◆ **WHAT YOU NEED TO DO**
Transcribe the data exactly. Pictures stay out.

━━━ DATA SEGMENT

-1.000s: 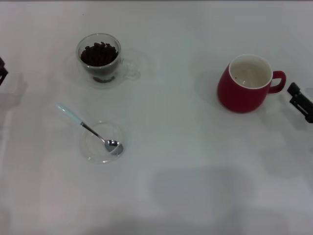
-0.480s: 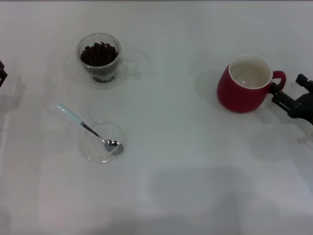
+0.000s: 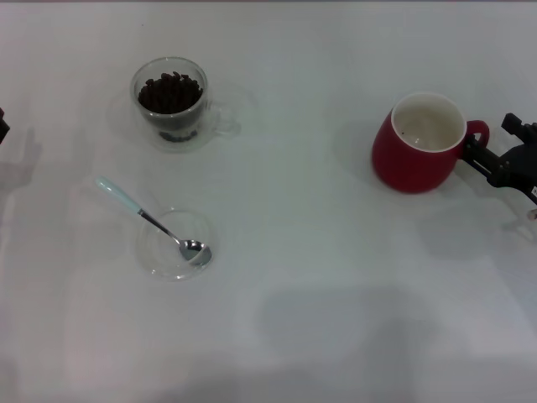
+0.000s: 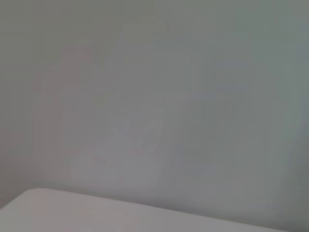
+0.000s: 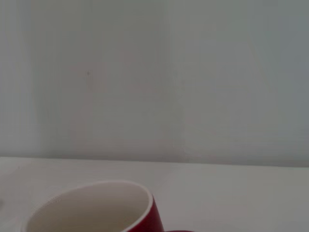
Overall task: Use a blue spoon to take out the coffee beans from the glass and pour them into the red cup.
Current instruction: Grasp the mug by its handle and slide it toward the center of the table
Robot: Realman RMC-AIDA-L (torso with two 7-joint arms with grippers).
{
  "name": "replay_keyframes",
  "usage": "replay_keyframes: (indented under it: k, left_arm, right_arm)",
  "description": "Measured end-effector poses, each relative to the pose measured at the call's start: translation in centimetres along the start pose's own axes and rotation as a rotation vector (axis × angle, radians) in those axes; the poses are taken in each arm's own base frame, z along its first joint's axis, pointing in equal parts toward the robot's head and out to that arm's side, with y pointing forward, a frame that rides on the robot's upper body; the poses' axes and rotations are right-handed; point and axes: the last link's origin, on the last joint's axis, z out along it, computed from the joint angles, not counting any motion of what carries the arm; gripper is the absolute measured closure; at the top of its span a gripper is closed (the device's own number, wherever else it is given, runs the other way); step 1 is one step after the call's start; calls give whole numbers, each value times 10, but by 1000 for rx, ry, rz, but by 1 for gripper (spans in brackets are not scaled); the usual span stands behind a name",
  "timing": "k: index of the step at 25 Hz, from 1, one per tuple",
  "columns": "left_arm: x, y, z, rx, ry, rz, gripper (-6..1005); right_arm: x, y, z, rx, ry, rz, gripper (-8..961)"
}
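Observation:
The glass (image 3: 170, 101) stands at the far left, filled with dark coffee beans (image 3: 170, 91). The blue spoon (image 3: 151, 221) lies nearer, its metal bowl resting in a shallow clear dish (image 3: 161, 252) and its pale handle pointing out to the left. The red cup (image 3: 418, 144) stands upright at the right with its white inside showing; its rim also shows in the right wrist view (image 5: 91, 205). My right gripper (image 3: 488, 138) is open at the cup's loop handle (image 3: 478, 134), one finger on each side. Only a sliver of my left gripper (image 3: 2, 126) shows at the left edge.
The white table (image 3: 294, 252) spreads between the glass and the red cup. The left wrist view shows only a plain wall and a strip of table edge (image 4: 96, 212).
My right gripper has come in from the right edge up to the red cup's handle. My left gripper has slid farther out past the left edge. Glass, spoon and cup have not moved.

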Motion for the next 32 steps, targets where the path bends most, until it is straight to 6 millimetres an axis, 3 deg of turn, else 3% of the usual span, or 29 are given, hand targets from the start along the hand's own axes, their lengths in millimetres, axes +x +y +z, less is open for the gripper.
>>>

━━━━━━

◆ **TASK RESULT**
-1.000s: 
-0.480s: 
+0.000s: 
+0.000s: 
+0.000s: 
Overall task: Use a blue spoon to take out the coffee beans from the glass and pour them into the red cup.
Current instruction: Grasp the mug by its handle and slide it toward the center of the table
Robot: Realman RMC-AIDA-L (torso with two 7-joint arms with grippers).
{
  "name": "replay_keyframes",
  "usage": "replay_keyframes: (indented under it: k, left_arm, right_arm)",
  "description": "Measured end-effector poses, each relative to the pose measured at the call's start: translation in centimetres along the start pose's own axes and rotation as a rotation vector (axis × angle, radians) in those axes; the poses are taken in each arm's own base frame, z along its first joint's axis, pointing in equal parts toward the robot's head and out to that arm's side, with y pointing forward, a frame that rides on the robot's upper body; the poses' axes and rotations are right-handed; point and axes: the last link's origin, on the last joint's axis, z out along it, computed from the joint angles, not counting any motion of what carries the arm; gripper is the absolute measured closure; at the top of its span a gripper is closed (the device's own number, wherever else it is given, runs the other way); step 1 is one step after the call's start; calls give whole numbers, each value times 10, but by 1000 for rx, ry, rz, but by 1 for gripper (spans in brackets are not scaled); the usual span stands behind a name",
  "timing": "k: index of the step at 25 Hz, from 1, one per tuple",
  "columns": "left_arm: x, y, z, rx, ry, rz, gripper (-6..1005); right_arm: x, y, z, rx, ry, rz, gripper (-8..961)"
}
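Observation:
The glass (image 3: 170, 101) stands at the far left, filled with dark coffee beans (image 3: 170, 91). The blue spoon (image 3: 151, 221) lies nearer, its metal bowl resting in a shallow clear dish (image 3: 161, 252) and its pale handle pointing out to the left. The red cup (image 3: 418, 144) stands upright at the right with its white inside showing; its rim also shows in the right wrist view (image 5: 91, 205). My right gripper (image 3: 488, 138) is open at the cup's loop handle (image 3: 478, 134), one finger on each side. Only a sliver of my left gripper (image 3: 2, 126) shows at the left edge.
The white table (image 3: 294, 252) spreads between the glass and the red cup. The left wrist view shows only a plain wall and a strip of table edge (image 4: 96, 212).
My right gripper has come in from the right edge up to the red cup's handle. My left gripper has slid farther out past the left edge. Glass, spoon and cup have not moved.
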
Motion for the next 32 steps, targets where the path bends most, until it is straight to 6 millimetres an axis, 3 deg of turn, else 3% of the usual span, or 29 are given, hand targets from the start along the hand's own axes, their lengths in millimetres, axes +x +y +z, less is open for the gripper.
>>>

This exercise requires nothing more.